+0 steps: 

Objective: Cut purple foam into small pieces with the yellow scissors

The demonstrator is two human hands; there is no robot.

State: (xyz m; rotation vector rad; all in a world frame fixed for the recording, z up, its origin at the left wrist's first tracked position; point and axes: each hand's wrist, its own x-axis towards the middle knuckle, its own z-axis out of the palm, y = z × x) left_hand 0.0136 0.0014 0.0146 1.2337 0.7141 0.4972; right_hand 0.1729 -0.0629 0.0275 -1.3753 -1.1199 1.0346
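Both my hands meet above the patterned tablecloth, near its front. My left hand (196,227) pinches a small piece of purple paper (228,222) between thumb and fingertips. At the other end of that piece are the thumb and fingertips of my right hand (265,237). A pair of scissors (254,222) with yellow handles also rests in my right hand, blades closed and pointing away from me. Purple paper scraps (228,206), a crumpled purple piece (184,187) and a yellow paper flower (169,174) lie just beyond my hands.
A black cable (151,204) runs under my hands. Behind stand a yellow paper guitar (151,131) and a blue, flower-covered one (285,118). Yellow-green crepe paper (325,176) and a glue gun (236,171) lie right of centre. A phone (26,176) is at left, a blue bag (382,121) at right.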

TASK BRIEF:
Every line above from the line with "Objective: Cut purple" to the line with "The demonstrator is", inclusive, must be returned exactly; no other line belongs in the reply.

REPLY:
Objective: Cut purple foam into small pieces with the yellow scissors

The demonstrator is two human hands; there is no robot.

What has been written here completes the answer.